EXERCISE DATA section start

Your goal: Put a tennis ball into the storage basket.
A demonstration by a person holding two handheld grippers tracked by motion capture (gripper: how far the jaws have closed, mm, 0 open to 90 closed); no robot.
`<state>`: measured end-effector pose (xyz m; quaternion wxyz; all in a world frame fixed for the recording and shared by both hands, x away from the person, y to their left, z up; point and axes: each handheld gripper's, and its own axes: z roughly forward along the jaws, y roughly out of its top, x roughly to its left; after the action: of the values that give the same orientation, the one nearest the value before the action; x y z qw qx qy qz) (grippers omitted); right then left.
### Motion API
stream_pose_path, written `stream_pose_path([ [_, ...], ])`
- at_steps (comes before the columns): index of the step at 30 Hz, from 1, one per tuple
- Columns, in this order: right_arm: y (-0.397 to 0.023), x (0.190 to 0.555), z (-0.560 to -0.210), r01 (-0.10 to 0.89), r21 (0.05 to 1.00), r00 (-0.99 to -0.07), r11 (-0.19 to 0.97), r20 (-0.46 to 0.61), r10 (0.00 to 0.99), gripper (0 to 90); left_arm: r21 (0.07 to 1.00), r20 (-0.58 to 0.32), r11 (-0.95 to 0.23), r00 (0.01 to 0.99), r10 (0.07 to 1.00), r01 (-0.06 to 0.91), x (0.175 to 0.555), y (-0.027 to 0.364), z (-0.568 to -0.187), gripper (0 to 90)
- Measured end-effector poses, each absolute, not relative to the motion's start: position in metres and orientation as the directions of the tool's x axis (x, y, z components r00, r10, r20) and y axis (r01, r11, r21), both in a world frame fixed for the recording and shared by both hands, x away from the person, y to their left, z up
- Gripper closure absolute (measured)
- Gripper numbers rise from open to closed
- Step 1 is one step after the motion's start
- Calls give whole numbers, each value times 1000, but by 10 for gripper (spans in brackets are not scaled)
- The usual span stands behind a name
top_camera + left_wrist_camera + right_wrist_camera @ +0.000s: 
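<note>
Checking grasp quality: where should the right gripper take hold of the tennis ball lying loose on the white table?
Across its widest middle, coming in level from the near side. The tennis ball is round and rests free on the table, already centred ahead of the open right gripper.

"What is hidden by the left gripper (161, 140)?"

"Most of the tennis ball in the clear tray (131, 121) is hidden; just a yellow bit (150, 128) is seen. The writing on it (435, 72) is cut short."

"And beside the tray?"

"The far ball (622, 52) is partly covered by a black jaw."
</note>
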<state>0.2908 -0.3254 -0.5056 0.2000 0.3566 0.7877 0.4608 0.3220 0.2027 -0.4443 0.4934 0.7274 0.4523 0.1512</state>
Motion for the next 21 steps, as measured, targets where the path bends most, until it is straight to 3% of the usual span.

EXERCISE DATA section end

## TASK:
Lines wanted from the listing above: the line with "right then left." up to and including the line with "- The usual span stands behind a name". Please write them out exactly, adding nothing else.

## TASK ANSWER:
`<state>`: measured end-effector pose (xyz m; quaternion wxyz; all in a world frame fixed for the recording and shared by both hands, x away from the person, y to their left, z up; point and axes: each handheld gripper's, and its own axes: z roughly forward along the jaws, y roughly out of its top, x roughly to its left; after the action: of the values that give the same orientation, the one nearest the value before the action; x y z qw qx qy qz) (grippers omitted); right then left.
### Motion API
stream_pose_path, written `stream_pose_path([ [_, ...], ])`
- at_steps (comes before the columns): index of the step at 30 Hz, from 1, one per tuple
- Columns, in this order: right_arm: y (-0.397 to 0.023), x (0.190 to 0.555), z (-0.560 to -0.210), r01 (-0.10 to 0.89), r21 (0.05 to 1.00), r00 (-0.99 to -0.07), r11 (-0.19 to 0.97), r20 (-0.46 to 0.61), r10 (0.00 to 0.99), gripper (0 to 90); left_arm: r21 (0.07 to 1.00), r20 (-0.58 to 0.32), r11 (-0.95 to 0.23), r00 (0.01 to 0.99), r10 (0.07 to 1.00), r01 (-0.06 to 0.91), x (0.175 to 0.555), y (-0.027 to 0.364), z (-0.568 to -0.187), gripper (0 to 90)
- Measured end-effector poses, each absolute, not relative to the motion's start: position in metres and orientation as the directions of the tool's x axis (x, y, z components r00, r10, r20) and y axis (r01, r11, r21), both in a world frame fixed for the recording and shared by both hands, x away from the person, y to their left, z up
- Gripper closure absolute (measured)
- Gripper numbers rise from open to closed
- Step 1 is one step after the motion's start
- Calls give whole numbers, each value times 1000, but by 10 for gripper (spans in brackets are not scaled)
- The usual span stands behind a name

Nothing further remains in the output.